Task details: Examine each line in the records below for the word "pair". Report how many lines contain it, and nothing else.

Recorded data:
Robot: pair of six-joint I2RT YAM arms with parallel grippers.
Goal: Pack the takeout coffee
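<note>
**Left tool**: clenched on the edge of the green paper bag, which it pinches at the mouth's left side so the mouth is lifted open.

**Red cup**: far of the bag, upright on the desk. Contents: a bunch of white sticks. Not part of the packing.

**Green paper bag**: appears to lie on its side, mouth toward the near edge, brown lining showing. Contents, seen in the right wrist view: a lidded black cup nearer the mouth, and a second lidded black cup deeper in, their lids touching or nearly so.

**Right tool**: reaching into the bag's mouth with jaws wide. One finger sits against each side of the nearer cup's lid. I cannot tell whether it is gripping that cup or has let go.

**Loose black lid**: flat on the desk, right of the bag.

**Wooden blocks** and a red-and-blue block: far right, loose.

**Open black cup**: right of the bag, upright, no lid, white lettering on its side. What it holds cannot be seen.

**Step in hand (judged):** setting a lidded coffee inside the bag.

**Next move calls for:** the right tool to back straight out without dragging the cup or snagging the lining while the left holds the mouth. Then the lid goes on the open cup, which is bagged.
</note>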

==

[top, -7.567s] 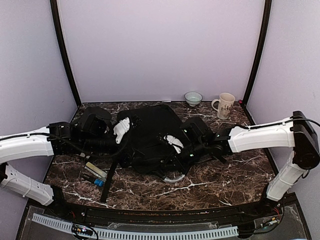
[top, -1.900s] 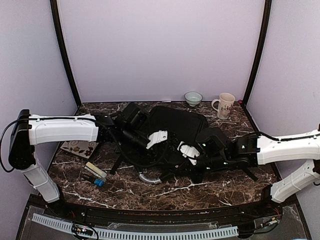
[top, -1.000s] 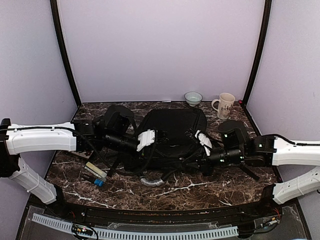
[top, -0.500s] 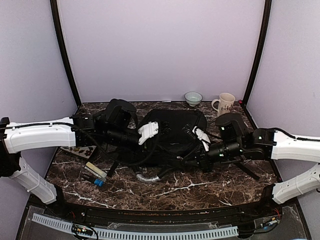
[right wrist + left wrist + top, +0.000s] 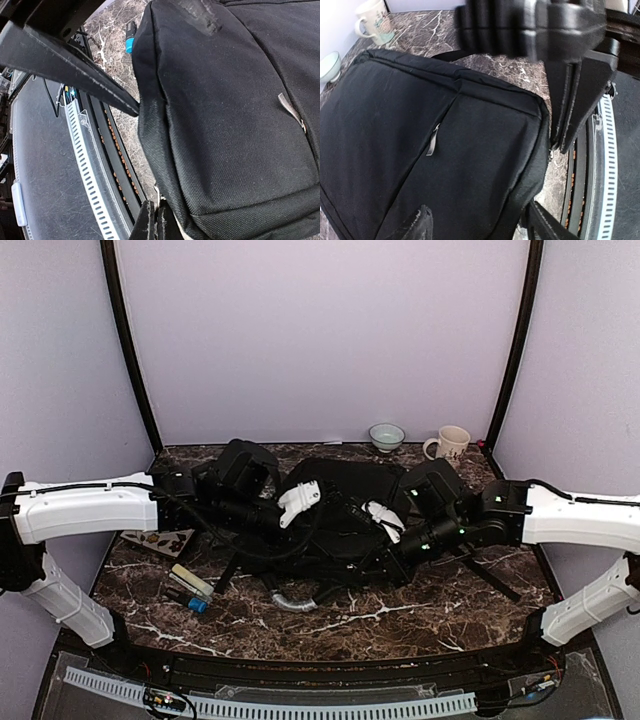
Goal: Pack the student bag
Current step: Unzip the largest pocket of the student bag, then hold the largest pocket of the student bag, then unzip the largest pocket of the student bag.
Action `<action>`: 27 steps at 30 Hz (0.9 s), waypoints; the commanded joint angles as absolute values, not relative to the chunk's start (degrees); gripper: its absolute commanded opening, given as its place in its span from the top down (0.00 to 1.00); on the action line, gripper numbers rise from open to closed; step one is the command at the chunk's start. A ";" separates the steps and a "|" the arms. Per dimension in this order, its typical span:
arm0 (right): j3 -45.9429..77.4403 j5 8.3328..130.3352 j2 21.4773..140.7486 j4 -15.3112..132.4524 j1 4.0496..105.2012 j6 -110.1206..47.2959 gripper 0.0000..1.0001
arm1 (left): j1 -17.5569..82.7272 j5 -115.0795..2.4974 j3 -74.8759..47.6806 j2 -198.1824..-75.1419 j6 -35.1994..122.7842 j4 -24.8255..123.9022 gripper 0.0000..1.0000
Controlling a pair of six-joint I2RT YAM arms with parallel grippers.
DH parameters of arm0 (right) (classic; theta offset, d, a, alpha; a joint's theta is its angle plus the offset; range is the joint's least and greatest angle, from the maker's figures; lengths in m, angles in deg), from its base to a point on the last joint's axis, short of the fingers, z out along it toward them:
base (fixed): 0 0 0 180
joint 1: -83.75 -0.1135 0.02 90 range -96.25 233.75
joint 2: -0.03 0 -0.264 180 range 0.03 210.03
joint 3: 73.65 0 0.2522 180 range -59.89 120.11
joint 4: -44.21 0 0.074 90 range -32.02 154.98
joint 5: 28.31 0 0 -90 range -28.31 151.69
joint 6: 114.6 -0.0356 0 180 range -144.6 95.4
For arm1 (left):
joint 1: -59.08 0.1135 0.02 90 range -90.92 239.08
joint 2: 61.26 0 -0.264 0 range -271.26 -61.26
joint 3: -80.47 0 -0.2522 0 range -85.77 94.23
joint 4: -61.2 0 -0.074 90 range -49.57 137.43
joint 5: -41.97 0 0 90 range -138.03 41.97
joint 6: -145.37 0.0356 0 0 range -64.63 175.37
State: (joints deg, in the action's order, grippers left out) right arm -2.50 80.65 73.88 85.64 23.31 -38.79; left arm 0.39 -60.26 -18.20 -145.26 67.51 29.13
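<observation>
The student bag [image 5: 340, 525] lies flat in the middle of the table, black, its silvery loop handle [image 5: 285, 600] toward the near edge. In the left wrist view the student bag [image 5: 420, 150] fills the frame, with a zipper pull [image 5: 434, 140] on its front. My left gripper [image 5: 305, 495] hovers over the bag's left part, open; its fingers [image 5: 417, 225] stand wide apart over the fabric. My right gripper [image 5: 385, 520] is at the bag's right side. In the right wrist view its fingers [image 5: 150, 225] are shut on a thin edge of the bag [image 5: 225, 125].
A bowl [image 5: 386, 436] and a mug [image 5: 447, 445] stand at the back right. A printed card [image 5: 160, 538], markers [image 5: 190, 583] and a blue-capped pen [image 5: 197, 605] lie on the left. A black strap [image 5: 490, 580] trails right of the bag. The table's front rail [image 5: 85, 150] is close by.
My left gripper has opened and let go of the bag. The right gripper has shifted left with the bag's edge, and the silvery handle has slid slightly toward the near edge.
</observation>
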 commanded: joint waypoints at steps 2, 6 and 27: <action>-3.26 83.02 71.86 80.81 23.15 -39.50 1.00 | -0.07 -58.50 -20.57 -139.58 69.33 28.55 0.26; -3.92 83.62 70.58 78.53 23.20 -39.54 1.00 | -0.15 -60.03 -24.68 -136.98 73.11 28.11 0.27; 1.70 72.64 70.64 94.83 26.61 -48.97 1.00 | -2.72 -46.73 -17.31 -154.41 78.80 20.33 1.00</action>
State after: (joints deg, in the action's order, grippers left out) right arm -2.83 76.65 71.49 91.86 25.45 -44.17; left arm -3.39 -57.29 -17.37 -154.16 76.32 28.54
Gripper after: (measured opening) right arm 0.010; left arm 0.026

Output for this exercise: 2